Поезд, двигавшийся с черепашьей скоростью, поскрипывая, остановился; казалось, это была по крайней мере сотая остановка.
— Что вы, что вы, — сказал старый джентльмен. — Если у вас найдется визитная карточка, сэр...
Гамбрил пошарил в карманах.
— Кажется, с собой нет.
— Не важно, — сказал старый джентльмен. — У меня есть карандаш. Если вы сообщите мне вашу фамилию и адрес, я сейчас же прикажу послать вам ящик.
Неторопливо он отыскал карандаш, он вынул записную книжку. Поезд рванул вперед.
— Итак, сэр, — сказал старый джентльмен.
Гамбрил начал диктовать.
— Теодор, — медленно сказал он.
— Те-о-дор, — повторил по слогам старый джентльмен.

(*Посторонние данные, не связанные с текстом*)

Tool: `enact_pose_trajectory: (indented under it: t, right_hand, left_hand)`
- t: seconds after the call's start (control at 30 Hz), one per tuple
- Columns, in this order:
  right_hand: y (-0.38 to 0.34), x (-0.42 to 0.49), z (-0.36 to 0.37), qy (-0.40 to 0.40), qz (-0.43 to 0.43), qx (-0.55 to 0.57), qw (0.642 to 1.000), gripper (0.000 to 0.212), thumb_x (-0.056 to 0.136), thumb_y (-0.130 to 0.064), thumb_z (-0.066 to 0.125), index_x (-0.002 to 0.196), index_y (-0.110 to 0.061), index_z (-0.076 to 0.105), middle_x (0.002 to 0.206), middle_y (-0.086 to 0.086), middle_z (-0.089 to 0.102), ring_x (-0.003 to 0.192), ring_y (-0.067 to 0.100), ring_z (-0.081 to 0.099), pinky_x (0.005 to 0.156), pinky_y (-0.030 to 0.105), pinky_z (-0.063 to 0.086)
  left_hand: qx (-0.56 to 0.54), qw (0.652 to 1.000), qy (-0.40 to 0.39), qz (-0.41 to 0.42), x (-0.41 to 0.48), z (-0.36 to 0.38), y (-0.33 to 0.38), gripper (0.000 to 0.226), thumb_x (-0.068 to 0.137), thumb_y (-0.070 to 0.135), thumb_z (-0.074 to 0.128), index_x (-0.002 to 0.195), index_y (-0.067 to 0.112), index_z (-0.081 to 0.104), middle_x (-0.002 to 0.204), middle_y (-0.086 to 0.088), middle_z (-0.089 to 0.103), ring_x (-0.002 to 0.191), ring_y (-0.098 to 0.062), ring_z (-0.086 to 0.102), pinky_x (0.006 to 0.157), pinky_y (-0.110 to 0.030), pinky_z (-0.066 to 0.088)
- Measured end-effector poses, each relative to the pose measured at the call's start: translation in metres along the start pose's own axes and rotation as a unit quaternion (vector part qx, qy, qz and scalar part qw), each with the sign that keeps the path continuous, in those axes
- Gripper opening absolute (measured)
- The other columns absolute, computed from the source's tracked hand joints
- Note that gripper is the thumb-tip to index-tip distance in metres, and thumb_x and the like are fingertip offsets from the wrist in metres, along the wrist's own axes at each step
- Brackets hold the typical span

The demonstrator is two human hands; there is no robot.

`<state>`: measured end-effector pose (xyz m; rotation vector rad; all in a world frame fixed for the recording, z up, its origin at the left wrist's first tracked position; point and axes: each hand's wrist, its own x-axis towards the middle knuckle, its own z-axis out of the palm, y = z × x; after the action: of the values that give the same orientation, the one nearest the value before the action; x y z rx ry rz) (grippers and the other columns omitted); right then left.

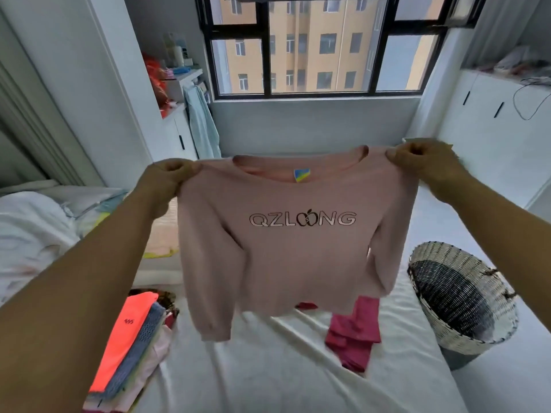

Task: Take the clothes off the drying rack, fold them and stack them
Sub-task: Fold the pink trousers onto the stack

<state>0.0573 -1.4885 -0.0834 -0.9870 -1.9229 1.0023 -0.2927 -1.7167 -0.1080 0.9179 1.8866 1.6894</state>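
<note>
Left hand (170, 174) and right hand (417, 158) pinch the sweatshirt (292, 248) shoulders; hanging sleeves may bunch underneath if lowered carelessly onto the bed (268, 368).

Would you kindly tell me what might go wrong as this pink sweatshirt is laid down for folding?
The pink sweatshirt hangs over the red garment on the bed, so it may land on it and fold lumpy. The left hand and right hand pinch only its shoulders, so the dangling sleeves may crumple underneath.
</note>
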Motion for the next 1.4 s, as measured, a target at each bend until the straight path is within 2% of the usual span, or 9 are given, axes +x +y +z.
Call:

Поезд пополз вперед, медленно набирая скорость, мимо станции. Случайно посмотрев в эту минуту в окошко, Гамбрил увидел написанное на фонаре название. Это был Робертсбридж. Он издал громкий нечленораздельный звук, распахнул дверь купе, выскочил на подножку и прыгнул. Он благополучно очутился на платформе, шатаясь, пробежал несколько шагов вперед, пока не исчерпал скорость, и наконец остановился. Из вагона высунулась рука и захлопнула дверь, и тотчас же в окошке появилось лицо, издали еще более напоминавшее лицо императора Франца-Иосифа; лицо смотрело назад, на удаляющуюся платформу. Рот открывался и закрывался, но слов не было слышно. Стоя на платформе, Гамбрил изобразил сложную пантомиму: в знак сожаления он пожал плечами и приложил руку к сердцу, а для того, чтобы объяснить свое внезапное бегство (за которое он просит прощения) необходимостью сойти именно на этой станции, он показал рукой на название, затем на самого себя и наконец на городок, видневшийся вдали среди полей. Старый джентльмен махал рукой, все еще сжимавшей, как подметил Гамбрил, записную книжку, куда он заносил его имя. Потом поезд скрылся из виду. Уходит единственный ящик старого бренди, с грустью подумал Гамбрил, на который у него когда-либо была надежда. Вдруг он вспомнил Эмили; все это время он не думал о ней. Коттедж, когда он нашел его, оказался очень живописным, как он и рассчитывал. А Эмили, конечно, уехала, не оставив адреса, как и следовало ожидать. Он отправился в Лондон вечерним поездом. Теперь равнина была совершенно пустынной; даже надежда на мираж исчезла. И не было старого джентльмена, чтобы рассеяться. Численность пасторских семейств и даже судьбы Европы казались теперь совсем маловажными, вернее, были ему абсолютно безразличны.